Carum carvi, a herb from Apiaceae enhances the bioavailability of anti tuberculosis drugs such as rifampicin, isoniazid, and pyrazinamide.

==Application of research results==

The bioenhancer technology is primarily targeted for toxic drugs, expensive drugs, scarce drugs, poorly bioavailable drugs or drugs which need to be given for prolonged periods. However it can also be used in any drugs influenced by bioenhancers. The discovery and characterization of bioenhancers has led to several patent applications.
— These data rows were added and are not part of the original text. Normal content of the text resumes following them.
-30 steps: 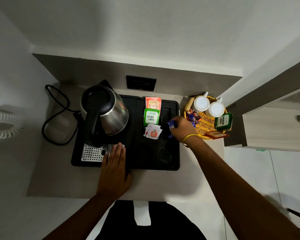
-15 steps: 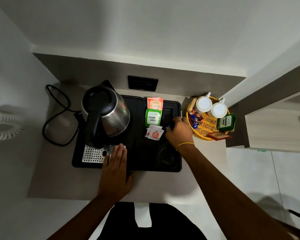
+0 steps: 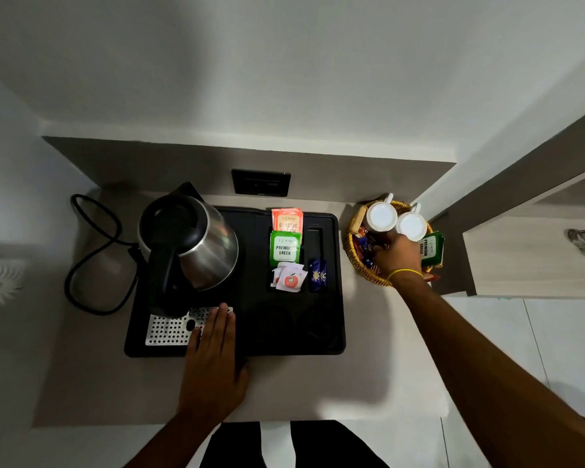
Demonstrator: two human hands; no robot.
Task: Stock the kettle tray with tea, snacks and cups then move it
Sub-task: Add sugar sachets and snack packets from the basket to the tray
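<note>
Risk at right of frame: right hand [image 3: 397, 256], grip hidden, reaching into basket [image 3: 355, 261], could topple cups [image 3: 381, 216]; left hand [image 3: 213, 359] flat, empty, on tray [image 3: 331, 332].

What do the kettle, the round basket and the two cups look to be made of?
Kettle: brushed steel body showing soft reflections, with a matte black lid and handle, probably plastic. Basket: woven wicker or rattan, yellowish strands visible. Cups: glossy white, likely ceramic.
</note>
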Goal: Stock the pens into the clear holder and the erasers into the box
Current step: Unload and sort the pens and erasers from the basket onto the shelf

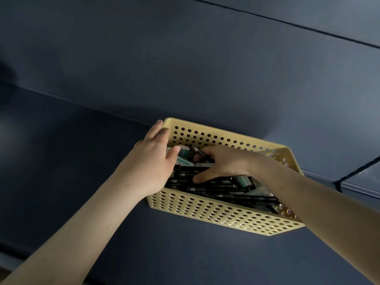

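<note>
My left hand (pixel 153 159) holds the short end of a yellow basket (pixel 226 214), fingers along the outside of its wall and thumb hooked over the rim to the inside. My right hand (pixel 224 163) reaches down into it, fingers curled round one black pen (pixel 198 152) whose tip sticks out past my knuckles. Beneath that palm lie more black pens (pixel 222 190), my thumb resting on them. Green-and-white erasers (pixel 185 156) show between my two hands. The basket stands on a dark blue shelf (pixel 82 161).

Black pens (pixel 218 189) piled flat w/ green-white erasers (pixel 185 158) in yellow basket (pixel 205 210).
</note>
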Available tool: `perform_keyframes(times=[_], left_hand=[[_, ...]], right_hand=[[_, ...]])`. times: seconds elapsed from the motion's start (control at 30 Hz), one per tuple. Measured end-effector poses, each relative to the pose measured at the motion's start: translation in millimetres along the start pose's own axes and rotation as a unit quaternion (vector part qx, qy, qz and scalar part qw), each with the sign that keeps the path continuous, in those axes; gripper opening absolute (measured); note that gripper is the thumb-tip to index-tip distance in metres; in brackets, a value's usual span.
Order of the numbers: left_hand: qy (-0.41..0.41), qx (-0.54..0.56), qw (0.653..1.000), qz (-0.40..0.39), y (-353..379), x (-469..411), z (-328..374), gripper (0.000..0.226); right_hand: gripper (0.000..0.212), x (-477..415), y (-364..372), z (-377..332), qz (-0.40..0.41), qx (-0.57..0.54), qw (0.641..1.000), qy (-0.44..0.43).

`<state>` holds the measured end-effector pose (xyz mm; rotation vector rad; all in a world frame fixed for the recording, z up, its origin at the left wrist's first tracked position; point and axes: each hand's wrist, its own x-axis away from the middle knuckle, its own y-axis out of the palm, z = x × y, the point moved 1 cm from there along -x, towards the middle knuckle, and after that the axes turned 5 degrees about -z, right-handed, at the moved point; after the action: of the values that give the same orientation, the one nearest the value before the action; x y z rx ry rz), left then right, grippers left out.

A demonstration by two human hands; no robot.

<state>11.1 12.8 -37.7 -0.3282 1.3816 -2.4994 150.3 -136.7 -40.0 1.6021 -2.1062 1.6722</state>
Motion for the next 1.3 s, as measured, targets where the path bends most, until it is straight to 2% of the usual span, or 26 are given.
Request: perform_keyframes(times=[0.17, 0.27, 0.53, 0.67, 0.8, 0.97, 1.13, 1.3], left_hand=[[0.001, -0.009, 1.000, 0.004, 0, -1, -1, 0.059], [0.005, -0.011, 1.000, 0.006, 1, -1, -2, 0.060], [0.003, 0.009, 1.000, 0.024, 2, 0, -2, 0.052], [0.001, 0.007, 1.000, 0.021, 3, -1, -2, 0.051], [-0.001, 0.004, 1.000, 0.016, 3, -2, -3, 0.052], [0.001, 0.000, 1.000, 0.013, 3, -3, -3, 0.053], [0.004, -0.002, 1.000, 0.001, 2, -4, -3, 0.055], [-0.001, -0.038, 0.999, 0.001, -4, -1, 1, 0.060]], right_hand=[[0.077, -3, -3, 6, -0.024, 0.027, 0.999, -0.011], [0.053, -1, -1, 5, -0.037, 0.027, 0.999, -0.028], [0.059, 4, 0, 7, -0.017, -0.015, 0.998, -0.056], [0.043, 10, -5, 9, -0.003, -0.079, 0.995, -0.067], [0.029, 19, -9, 10, 0.027, -0.199, 0.974, -0.107], [0.025, 32, -16, 12, 0.073, -0.205, 0.969, -0.118], [0.015, 43, -22, 13, 0.167, -0.288, 0.930, -0.154], [0.013, 65, -32, 17, 0.315, -0.393, 0.848, -0.168]])
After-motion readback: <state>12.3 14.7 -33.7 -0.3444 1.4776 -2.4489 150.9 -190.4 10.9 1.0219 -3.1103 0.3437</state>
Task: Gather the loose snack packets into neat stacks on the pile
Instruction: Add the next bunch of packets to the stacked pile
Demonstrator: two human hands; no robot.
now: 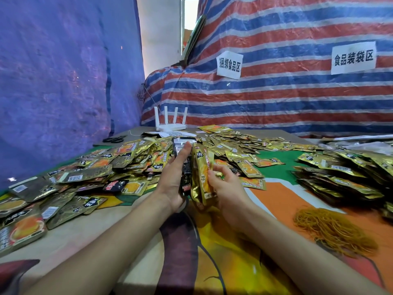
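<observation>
Gold-and-black snack packets (89,175) lie loose in a wide heap across the left and middle of the table. My left hand (174,177) grips an upright bunch of packets (184,150), dark backs showing, with its fingers straight along the side. My right hand (227,188) pinches several gold packets (202,177) held on edge right beside that bunch. Neater stacks of packets (344,177) sit at the right side of the table.
A tangle of orange rubber bands (333,228) lies at the near right. A white router (170,124) and black scissors (114,139) sit at the table's far edge. Blue and striped tarpaulins wall off the back and left. The colourful table cover (212,252) shows in front of me.
</observation>
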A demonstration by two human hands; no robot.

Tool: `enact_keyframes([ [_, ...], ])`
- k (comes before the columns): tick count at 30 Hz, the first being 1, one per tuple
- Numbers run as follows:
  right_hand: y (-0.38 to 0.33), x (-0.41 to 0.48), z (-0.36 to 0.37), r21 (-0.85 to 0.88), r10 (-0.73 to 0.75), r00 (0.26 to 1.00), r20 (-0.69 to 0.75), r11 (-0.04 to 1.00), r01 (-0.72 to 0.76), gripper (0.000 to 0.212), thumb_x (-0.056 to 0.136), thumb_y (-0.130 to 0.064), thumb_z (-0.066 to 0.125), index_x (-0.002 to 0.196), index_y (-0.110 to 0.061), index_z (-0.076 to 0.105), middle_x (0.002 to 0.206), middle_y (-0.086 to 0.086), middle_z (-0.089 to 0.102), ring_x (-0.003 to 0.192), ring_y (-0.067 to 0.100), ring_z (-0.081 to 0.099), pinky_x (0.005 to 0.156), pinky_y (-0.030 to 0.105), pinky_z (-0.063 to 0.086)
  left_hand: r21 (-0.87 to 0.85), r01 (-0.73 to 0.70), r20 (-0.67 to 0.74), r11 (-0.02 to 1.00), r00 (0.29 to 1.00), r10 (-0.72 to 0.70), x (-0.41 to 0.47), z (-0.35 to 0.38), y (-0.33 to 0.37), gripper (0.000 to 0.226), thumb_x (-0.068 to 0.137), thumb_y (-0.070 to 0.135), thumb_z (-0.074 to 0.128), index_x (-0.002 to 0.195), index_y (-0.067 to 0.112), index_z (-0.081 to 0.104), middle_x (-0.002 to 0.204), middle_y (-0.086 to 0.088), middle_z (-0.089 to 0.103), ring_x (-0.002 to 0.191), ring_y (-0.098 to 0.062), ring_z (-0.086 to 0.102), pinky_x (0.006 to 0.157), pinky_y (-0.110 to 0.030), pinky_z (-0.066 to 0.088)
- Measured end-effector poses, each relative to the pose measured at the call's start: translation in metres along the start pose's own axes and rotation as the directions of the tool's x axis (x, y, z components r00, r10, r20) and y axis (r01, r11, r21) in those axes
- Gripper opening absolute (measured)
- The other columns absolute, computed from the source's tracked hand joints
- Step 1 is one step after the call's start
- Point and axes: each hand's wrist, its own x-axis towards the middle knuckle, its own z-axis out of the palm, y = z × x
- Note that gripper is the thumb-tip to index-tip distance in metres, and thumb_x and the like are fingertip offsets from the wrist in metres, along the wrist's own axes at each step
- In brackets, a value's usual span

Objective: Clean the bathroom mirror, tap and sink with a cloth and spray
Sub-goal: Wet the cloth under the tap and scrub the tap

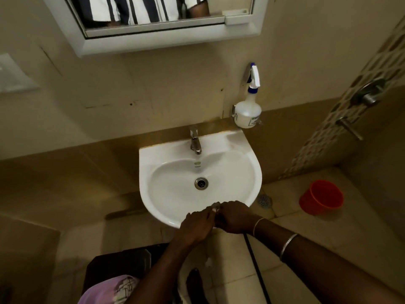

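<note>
— What's round the sink (153,163)?
— Spray bottle (248,113) hanging on the wall right of the tap (195,141); red bucket (321,197) on the floor.
— Hands?
— Left hand (197,224) and right hand (234,218) meet at the front rim, fingers (203,213) curled on a small pale cloth (215,207).

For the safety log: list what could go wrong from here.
1. The left hand and right hand hold a small pale item at the front rim of the sink. Drips could wet the tiled floor, a slip risk.
2. The tap seems to be running. Left on, it wastes water.
</note>
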Motion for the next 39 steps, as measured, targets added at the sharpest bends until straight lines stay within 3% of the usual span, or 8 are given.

Piperine is marketed as bioenhancer in mono preparations and as a component of dietary supplements that contain different vitamins, curcumin, resveratrol or Coenzyme Q_{10}.

Since bioenhancers can reduce the dosage and cost of expensive medication while making treatment safer, its application has for the first time been done in humans in treating tuberculosis for which the existing drugs are toxic and expensive and need to be administered over prolonged periods. In India where low treatment costs for medical care are essential, the drug Risorine is approved against tuberculosis. Besides the antibiotics rifampicin and isoniazid it contains piperine.